A line containing "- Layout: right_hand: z" appears in the material below. Return exactly every line from the first through that one, and only those.

╭─ Given material

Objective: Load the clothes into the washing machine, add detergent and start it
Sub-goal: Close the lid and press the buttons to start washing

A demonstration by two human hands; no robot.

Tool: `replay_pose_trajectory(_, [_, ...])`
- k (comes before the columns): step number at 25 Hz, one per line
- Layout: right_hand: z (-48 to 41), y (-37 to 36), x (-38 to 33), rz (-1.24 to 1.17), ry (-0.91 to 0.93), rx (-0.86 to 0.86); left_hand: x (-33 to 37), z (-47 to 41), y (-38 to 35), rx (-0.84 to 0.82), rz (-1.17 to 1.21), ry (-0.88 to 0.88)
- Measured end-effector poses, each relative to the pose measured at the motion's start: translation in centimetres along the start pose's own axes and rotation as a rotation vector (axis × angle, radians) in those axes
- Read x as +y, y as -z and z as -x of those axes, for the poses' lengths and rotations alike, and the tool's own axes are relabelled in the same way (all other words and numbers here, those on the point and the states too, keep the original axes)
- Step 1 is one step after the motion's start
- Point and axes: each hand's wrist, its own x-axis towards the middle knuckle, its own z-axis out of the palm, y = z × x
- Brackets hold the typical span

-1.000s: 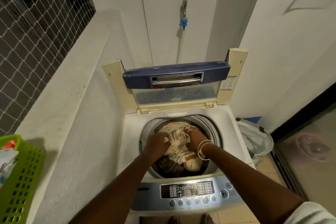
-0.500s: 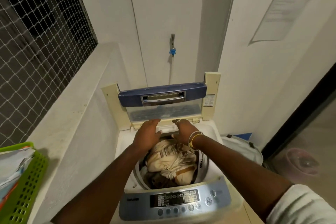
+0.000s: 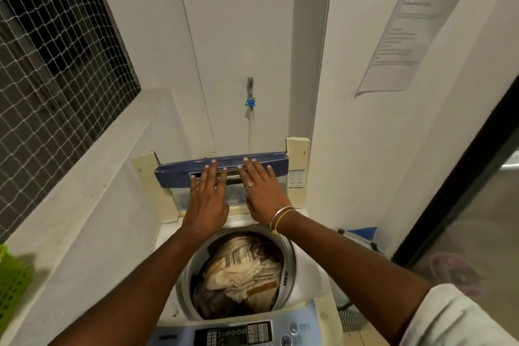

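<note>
A white top-load washing machine [image 3: 314,281] stands below me with its folded lid [image 3: 275,161] raised upright at the back. Cream and striped clothes [image 3: 241,267] fill the drum. My left hand [image 3: 206,199] and my right hand [image 3: 261,191] are both stretched forward with straight fingers, their fingertips on the lid's blue handle strip. The control panel [image 3: 241,333] with its buttons lies at the bottom edge. No detergent is in view.
A green plastic basket [image 3: 11,286] sits on the white ledge at the left, under a netted window [image 3: 50,64]. A tap with a blue fitting [image 3: 250,98] is on the wall behind. A laundry bag [image 3: 362,241] lies on the floor at the right, by a glass door [image 3: 477,233].
Both hands left the clothes in the drum and rose to the upright lid, with fingers now straightened on its blue handle. My view tilted upward.
</note>
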Motion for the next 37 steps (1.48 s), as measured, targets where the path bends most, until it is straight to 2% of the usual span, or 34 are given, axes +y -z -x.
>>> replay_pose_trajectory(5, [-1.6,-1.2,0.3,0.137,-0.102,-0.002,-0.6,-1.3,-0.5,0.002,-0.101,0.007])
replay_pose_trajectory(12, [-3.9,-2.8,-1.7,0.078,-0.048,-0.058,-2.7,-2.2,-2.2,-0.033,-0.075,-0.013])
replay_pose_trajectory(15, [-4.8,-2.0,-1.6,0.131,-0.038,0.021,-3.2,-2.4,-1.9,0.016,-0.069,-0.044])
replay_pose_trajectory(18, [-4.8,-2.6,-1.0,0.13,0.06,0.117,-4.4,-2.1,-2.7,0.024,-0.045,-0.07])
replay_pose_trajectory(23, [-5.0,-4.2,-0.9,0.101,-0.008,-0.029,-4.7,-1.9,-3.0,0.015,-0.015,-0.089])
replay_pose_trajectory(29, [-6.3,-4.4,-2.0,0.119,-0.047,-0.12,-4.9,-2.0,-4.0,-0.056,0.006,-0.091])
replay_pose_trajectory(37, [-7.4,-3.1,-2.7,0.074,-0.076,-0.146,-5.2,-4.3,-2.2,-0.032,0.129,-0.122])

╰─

Response –
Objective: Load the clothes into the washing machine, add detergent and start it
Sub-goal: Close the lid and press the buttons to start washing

A demonstration by two human hands; no robot.

Tool: `replay_pose_trajectory(_, [_, ...])`
- k (comes before the columns): step number at 25 Hz, one per line
- Layout: right_hand: z (-48 to 41), y (-37 to 36), x (-38 to 33), rz (-1.24 to 1.17), ry (-0.91 to 0.93), rx (-0.86 to 0.86); left_hand: x (-33 to 37), z (-47 to 41), y (-38 to 35), rx (-0.84 to 0.82), rz (-1.17 to 1.21), ry (-0.88 to 0.88)

The full answer has been given.